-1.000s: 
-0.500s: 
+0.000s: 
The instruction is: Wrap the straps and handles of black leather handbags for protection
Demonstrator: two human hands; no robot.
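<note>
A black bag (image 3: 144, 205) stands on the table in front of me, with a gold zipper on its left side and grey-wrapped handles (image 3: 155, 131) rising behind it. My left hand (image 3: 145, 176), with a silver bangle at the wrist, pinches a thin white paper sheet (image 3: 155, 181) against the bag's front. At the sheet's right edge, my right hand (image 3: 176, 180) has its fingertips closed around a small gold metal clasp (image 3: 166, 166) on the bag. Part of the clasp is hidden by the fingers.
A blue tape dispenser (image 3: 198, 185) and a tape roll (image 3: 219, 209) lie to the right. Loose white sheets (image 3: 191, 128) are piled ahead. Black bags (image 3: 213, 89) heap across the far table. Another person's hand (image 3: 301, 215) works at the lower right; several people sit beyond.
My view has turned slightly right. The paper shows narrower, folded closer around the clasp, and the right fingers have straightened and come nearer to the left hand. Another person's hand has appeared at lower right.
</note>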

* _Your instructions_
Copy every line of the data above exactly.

* _Exercise answer_
-1.000s: 
-0.500s: 
+0.000s: 
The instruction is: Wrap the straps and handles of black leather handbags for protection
Demonstrator: two human hands; no robot.
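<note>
A black bag (image 3: 144, 205) stands on the table in front of me, with a gold zipper on its left side and grey-wrapped handles (image 3: 155, 131) rising behind it. My left hand (image 3: 145, 176), with a silver bangle at the wrist, pinches a thin white paper sheet (image 3: 155, 181) against the bag's front. At the sheet's right edge, my right hand (image 3: 176, 180) has its fingertips closed around a small gold metal clasp (image 3: 166, 166) on the bag. Part of the clasp is hidden by the fingers.
A blue tape dispenser (image 3: 198, 185) and a tape roll (image 3: 219, 209) lie to the right. Loose white sheets (image 3: 191, 128) are piled ahead. Black bags (image 3: 213, 89) heap across the far table. Another person's hand (image 3: 301, 215) works at the lower right; several people sit beyond.
My view has turned slightly right. The paper shows narrower, folded closer around the clasp, and the right fingers have straightened and come nearer to the left hand. Another person's hand has appeared at lower right.
</note>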

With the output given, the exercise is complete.